**EXERCISE PROMPT:**
Return exactly and only these lines: the first of the listing through the one containing "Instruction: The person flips".

**SUPPLIED MATERIAL:**

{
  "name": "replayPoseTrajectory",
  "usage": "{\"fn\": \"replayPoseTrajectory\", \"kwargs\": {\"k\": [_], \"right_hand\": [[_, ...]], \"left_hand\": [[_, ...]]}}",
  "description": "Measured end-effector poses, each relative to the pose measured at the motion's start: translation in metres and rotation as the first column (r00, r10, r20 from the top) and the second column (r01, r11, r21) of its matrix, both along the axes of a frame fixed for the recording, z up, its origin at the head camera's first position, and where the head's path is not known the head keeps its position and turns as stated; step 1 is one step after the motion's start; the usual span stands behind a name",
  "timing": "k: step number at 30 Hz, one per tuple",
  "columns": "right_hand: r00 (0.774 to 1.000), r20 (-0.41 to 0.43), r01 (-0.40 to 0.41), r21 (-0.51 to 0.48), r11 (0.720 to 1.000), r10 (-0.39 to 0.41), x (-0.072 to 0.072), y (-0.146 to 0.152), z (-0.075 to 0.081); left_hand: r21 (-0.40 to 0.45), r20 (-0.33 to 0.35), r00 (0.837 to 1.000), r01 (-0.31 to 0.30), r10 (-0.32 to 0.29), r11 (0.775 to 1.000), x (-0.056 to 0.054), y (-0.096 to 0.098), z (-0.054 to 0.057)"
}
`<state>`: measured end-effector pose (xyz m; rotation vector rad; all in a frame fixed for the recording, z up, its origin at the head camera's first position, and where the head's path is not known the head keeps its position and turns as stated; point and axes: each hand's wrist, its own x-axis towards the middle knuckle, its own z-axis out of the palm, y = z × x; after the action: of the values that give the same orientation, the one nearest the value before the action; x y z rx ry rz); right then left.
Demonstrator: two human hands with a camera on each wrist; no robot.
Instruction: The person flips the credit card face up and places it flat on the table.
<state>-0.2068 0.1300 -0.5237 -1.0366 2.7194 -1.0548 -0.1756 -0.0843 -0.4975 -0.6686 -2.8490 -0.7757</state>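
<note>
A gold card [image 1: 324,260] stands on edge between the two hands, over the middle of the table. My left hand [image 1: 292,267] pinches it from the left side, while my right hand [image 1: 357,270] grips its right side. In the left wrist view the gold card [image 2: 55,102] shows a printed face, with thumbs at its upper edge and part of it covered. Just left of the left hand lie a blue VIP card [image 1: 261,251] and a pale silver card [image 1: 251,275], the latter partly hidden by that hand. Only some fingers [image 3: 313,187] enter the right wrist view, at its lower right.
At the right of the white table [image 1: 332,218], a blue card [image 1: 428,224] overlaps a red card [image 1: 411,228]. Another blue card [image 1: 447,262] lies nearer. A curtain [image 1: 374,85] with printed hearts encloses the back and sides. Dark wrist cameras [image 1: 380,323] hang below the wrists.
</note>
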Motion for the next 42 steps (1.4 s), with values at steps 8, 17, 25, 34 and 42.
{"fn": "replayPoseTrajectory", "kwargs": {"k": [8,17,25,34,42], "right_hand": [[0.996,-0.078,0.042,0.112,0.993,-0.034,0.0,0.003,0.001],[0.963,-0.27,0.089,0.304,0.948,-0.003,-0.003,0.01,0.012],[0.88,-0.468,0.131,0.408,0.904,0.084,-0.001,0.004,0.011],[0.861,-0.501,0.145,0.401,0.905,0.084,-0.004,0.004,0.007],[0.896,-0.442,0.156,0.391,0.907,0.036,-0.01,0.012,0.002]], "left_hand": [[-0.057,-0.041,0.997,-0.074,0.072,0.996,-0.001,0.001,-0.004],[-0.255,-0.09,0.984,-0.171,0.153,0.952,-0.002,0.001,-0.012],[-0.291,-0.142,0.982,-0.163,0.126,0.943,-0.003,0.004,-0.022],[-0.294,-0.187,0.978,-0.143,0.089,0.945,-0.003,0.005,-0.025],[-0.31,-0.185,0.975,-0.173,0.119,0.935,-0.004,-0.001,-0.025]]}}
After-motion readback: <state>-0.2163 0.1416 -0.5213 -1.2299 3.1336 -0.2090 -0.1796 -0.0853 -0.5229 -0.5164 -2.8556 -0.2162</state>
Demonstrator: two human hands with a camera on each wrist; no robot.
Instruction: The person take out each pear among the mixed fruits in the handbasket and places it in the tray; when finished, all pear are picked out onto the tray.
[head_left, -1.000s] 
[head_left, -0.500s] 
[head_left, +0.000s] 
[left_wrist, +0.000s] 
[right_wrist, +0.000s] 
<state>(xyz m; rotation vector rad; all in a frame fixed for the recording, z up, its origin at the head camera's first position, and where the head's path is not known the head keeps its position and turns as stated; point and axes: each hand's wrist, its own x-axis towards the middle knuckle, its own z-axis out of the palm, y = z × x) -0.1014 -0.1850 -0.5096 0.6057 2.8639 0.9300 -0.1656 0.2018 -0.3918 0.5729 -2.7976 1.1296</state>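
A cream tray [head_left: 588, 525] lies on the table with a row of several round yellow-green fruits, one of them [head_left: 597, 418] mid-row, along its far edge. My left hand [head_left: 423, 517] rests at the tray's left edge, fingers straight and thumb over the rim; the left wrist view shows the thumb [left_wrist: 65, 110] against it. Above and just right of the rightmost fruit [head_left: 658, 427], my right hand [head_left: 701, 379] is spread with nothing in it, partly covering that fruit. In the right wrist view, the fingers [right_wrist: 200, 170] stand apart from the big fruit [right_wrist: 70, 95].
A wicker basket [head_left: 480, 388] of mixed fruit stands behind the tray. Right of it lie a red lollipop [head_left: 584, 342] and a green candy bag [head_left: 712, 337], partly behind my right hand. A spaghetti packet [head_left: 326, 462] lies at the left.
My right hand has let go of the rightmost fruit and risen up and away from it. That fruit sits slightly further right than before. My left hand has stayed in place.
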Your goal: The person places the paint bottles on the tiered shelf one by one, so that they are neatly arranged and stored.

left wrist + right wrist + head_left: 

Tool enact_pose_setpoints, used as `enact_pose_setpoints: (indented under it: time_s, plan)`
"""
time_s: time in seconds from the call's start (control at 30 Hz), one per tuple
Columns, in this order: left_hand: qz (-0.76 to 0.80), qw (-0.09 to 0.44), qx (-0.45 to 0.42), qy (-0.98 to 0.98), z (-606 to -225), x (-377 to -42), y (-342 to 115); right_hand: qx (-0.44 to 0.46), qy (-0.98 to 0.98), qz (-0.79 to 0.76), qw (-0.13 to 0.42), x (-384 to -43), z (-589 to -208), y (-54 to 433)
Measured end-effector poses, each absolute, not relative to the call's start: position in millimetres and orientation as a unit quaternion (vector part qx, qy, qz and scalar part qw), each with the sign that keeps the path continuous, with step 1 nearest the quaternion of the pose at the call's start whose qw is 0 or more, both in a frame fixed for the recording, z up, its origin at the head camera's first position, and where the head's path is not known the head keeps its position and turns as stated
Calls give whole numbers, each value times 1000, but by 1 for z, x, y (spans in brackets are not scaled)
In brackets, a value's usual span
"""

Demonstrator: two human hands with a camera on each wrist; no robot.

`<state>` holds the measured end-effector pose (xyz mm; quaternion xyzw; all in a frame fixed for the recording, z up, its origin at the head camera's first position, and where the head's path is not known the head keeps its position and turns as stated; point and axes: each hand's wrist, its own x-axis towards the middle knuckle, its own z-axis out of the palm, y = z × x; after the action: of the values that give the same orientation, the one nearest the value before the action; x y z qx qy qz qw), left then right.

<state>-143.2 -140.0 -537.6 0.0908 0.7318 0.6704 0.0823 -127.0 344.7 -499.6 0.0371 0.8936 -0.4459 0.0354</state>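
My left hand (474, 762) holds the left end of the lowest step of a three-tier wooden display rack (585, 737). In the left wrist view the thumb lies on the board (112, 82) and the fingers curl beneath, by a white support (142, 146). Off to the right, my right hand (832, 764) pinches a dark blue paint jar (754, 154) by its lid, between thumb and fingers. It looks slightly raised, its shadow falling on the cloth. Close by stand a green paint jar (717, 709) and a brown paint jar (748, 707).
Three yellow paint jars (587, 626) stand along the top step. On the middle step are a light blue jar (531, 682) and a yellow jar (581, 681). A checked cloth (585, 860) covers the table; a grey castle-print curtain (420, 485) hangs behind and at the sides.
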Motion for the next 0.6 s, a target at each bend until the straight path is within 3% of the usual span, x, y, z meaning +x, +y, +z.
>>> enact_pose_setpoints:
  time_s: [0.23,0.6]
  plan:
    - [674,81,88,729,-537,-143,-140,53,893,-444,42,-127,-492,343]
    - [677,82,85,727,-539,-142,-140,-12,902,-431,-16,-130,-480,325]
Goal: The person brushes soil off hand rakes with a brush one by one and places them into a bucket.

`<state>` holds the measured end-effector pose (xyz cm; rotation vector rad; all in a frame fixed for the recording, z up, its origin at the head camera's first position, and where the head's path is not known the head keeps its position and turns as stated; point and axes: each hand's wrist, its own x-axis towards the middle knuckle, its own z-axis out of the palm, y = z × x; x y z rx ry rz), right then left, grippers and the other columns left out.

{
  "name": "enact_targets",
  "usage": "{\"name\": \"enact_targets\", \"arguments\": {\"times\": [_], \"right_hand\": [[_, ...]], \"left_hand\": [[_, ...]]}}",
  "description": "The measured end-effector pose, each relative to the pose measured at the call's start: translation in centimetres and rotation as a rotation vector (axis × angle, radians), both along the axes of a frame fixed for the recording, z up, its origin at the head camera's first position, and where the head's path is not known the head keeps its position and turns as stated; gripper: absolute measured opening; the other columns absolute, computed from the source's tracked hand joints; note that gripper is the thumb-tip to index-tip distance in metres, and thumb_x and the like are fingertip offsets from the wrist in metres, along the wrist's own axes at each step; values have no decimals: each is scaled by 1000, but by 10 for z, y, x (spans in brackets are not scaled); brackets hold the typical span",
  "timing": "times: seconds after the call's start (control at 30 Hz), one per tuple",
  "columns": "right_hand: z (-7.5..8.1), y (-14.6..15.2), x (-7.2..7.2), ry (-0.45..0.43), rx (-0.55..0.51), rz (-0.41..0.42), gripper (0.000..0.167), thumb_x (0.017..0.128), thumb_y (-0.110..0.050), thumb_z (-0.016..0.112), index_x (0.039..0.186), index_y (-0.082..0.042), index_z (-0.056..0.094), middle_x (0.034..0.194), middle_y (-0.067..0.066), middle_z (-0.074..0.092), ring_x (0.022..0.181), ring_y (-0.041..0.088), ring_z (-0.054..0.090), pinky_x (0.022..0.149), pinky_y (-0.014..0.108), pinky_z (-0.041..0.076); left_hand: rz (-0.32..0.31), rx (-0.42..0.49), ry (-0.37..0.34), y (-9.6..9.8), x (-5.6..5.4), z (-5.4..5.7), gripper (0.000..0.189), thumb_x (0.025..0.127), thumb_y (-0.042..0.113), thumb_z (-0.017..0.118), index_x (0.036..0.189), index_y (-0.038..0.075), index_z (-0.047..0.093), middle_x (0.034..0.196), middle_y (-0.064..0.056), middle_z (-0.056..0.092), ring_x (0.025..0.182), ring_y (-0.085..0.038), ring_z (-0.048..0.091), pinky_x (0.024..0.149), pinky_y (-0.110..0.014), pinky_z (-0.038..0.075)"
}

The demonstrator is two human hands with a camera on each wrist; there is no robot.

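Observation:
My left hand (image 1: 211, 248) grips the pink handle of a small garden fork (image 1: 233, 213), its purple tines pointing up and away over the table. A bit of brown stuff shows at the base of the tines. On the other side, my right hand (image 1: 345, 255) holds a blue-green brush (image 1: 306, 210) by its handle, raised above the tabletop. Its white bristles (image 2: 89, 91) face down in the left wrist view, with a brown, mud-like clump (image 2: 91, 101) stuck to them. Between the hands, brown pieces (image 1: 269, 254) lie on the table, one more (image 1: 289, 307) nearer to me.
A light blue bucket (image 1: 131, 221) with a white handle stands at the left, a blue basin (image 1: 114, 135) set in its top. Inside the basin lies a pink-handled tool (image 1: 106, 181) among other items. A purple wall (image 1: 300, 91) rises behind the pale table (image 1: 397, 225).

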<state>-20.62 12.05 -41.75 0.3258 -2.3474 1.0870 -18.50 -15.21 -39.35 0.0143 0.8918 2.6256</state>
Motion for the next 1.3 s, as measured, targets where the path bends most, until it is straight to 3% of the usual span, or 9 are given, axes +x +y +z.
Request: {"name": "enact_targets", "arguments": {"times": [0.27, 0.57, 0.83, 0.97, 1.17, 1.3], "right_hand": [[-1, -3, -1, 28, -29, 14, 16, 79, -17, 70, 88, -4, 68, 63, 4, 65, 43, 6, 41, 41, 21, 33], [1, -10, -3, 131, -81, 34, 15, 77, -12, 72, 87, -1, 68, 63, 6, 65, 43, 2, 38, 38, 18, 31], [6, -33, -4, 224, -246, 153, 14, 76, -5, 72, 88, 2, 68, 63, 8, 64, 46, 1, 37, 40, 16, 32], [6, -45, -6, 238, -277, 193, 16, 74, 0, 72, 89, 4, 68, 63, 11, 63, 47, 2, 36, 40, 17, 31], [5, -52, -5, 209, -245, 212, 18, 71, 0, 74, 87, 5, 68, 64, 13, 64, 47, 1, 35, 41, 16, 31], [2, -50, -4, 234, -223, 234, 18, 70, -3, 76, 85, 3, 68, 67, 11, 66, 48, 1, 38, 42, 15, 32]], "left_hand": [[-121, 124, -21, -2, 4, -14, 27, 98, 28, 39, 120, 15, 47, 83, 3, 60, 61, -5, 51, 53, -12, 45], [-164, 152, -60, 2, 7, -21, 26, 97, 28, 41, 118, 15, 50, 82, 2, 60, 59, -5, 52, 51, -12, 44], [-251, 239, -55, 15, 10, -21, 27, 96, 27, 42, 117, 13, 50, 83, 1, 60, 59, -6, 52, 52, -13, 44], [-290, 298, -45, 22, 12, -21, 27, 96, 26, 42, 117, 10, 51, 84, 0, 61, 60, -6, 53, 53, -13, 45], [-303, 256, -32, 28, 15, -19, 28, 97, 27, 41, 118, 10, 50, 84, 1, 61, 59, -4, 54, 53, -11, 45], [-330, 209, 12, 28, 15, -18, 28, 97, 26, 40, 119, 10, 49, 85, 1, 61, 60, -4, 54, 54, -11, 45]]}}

**RESPONSE TO THIS EXERCISE:**
{
  "name": "replayPoseTrajectory",
  "usage": "{\"fn\": \"replayPoseTrajectory\", \"kwargs\": {\"k\": [_], \"right_hand\": [[_, ...]], \"left_hand\": [[_, ...]]}}",
  "description": "Measured end-effector poses, each relative to the pose measured at the motion's start: translation in metres and rotation as the first column (r00, r10, r20 from the top) and the second column (r01, r11, r21) of its matrix, both along the axes of a frame fixed for the recording, z up, its origin at the head camera's first position, and where the head's path is not known the head keeps its position and turns as stated; step 1 is one step after the motion's start; the usual span stands behind a name",
  "timing": "k: step number at 30 Hz, one per tuple",
  "columns": "right_hand: r00 (0.774 to 1.000), r20 (-0.41 to 0.43), r01 (-0.40 to 0.41), r21 (-0.51 to 0.48), r11 (0.720 to 1.000), r10 (-0.39 to 0.41), x (-0.072 to 0.072), y (-0.146 to 0.152), z (-0.075 to 0.081); left_hand: r21 (-0.40 to 0.45), r20 (-0.33 to 0.35), r00 (0.837 to 1.000), r01 (-0.31 to 0.30), r10 (-0.32 to 0.29), r11 (0.775 to 1.000), x (-0.056 to 0.054), y (-0.096 to 0.098), z (-0.054 to 0.057)"
}
`<state>`: measured end-effector pose (xyz m; rotation vector rad; all in a frame fixed for the recording, z up, its origin at the head camera's first position, and where the head's path is not known the head keeps its position and turns as stated; point and axes: each hand's wrist, its own x-axis towards the middle knuckle, its own z-axis out of the palm, y = z × x; after the action: of the values that give the same orientation, the one nearest the value before the action; x y z rx ry rz); right then left.
Demonstrator: two human hands with a camera on each wrist; no robot.
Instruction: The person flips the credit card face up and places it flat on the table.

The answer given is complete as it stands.